Das hebräisch-jiddische Adjektiv „mefunak“ beschreibt einen Menschen, der zu empfindlich oder pedantisch ist. Ich hatte einen Freund, der Handschuhe anzog, wenn er Abfall zur Mülltonne trug, und er hat bestimmt nie Windeln gewechselt, obwohl er inzwischen Vater von zwei Kindern ist. Ein typischer Mefunak!
In den letzten paar Wochen haben wir über den Tempeldienst gesprochen. Im Gegensatz zum heutigen G-ttesdienst in der Synagoge, der hauptsächlich aus stillen Gebeten und gelegentlichem gemeinsamem Sprechgesang besteht, wobei man der Fitness zuliebe ein paar mal aufsteht und sich wieder hinsetzt, waren die Tempelriten viel aufregender. Tieropfer, Räucherwerk, bunte Kleider, rituelle Musik und Chöre gehörten zum täglichen Spektakel.
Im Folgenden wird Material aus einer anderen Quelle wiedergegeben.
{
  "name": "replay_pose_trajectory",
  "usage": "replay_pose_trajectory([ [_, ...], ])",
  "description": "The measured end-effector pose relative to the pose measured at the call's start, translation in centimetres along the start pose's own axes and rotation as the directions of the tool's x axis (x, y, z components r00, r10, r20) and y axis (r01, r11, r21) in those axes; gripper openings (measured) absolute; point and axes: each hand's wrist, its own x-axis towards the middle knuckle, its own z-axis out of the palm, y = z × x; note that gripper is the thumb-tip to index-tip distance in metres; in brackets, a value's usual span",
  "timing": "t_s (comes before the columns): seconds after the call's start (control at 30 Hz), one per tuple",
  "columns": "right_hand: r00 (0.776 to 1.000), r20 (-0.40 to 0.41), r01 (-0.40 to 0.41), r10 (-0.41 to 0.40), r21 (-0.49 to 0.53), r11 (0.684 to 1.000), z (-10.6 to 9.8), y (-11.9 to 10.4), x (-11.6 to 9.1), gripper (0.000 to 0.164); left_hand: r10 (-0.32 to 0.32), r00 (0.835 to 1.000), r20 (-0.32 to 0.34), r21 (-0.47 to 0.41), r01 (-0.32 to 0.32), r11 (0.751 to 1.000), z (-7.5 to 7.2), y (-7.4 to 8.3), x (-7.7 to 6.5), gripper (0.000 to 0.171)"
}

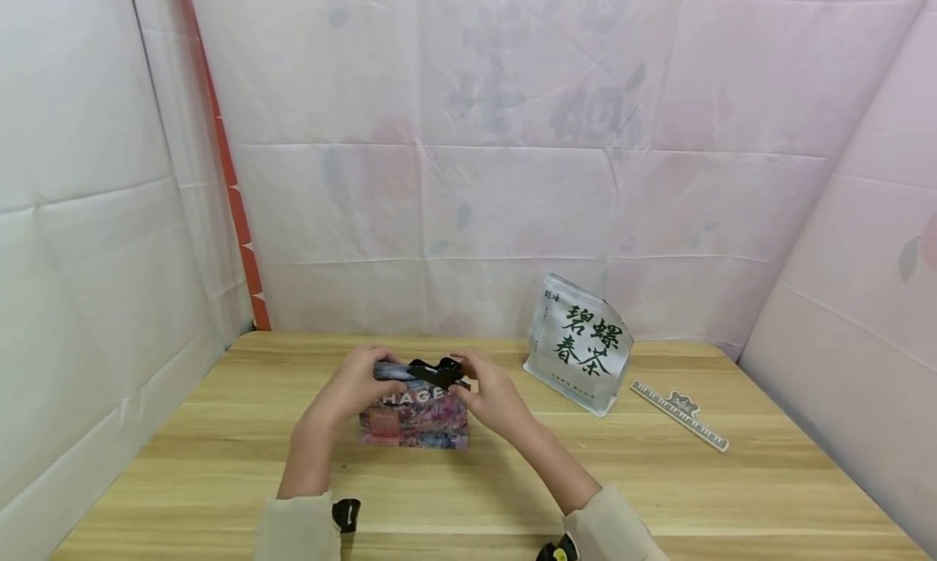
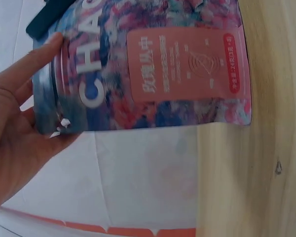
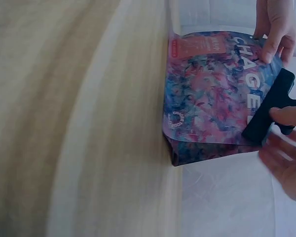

Wenn die Opfer auf dem Altar verbrannt waren, sammelte man die Asche, und der Kohen brachte sie zur Abfalldeponie: „Und er soll die Kleider ausziehen (die er beim Tempeldienst getragen hat) und andere Kleider anziehen und die Asche außerhalb des Lagers entfernen.“ (Lev. 6:4)
Wie peinlich für meinen Freund! Warum sollten wir die Handschuhe wechseln, wenn der Priester seine gesamte Kleidung wechseln musste?
Restaurantregeln
Waren Sie schon einmal in einer Großküche? Die beherrschte Panik und das Chaos haben keinerlei Ähnlichkeit mit dem tadellosen Ambiente des Restaurants. Auch die schmuddelige Arbeitskleidung der Küchenhelfer und Geschirrspüler kann sich nicht mit der formellen Kleidung der Kellner messen. Das ergibt Sinn, denn die Kellner bedienen ja die Kunden, während die anderen zwar wichtig sind, aber nur das Geschirr für morgen vorbereiten.
Der Kohen zog sich nicht nur um, weil er fürchtete, seine Kleider zu beschmutzen. Seine tadellose Kleidung beim Tempeldienst war vielmehr Ausdruck seiner Ehrfurcht vor G-tt. Wenn er die Asche entfernte, was ebenfalls wichtig war, legte er seine formelle Kleidung ab und schlüpfte in einfache Arbeitskleidung.
Eine Sache des Respekts
Doch während ein Oberkellner und ein Küchenjunge ganz verschiedene Funktionen haben, übernahm der Kohen im Haus G–ttes beide Rollen.
Im Judentum gibt es keine Trennung zwischen der „Oberschicht“ und „einfachen, ehrbaren Leuten“. Wir kennen kein Kastensystem, in dem einige Akademiker sind, während andere die unterbewerteten, weniger angenehmen Arbeiten verrichten. Der Priester, der opferte, übernahm wenig später die profane Aufgabe eines Arbeiters.
Wir alle genießen den Seder, den glamourösen Aspekt des Judentums. Wir tragen feine Kleider und feiern gemeinsam. Weniger angenehm, aber ebenso wichtig ist die Vorbereitung des Hauses auf Pessach. Während wir schrubben und scheuern, dürfen wir nicht vergessen, dass wir dem G–tt, der uns gebot, den Seder abzuhalten, auch mit diesen einfachen Arbeiten dienen.
Wenn wir für G-tt arbeiten, müssen wir „die Kleider wechseln“. Gehen Sie mit fröhlichem Gesicht hinaus in die Öffentlichkeit, und zeigen Sie, dass das Judentum, das Sie lieben und leben, vernünftig und keineswegs unbequem ist. Wickeln Sie sich nicht in einen Kokon der Formalität, sondern seien Sie ein entspannter Zeuge dafür, dass jede Aufgabe, die G-tt uns stellt, zugleich ein Privileg und eine Freude ist.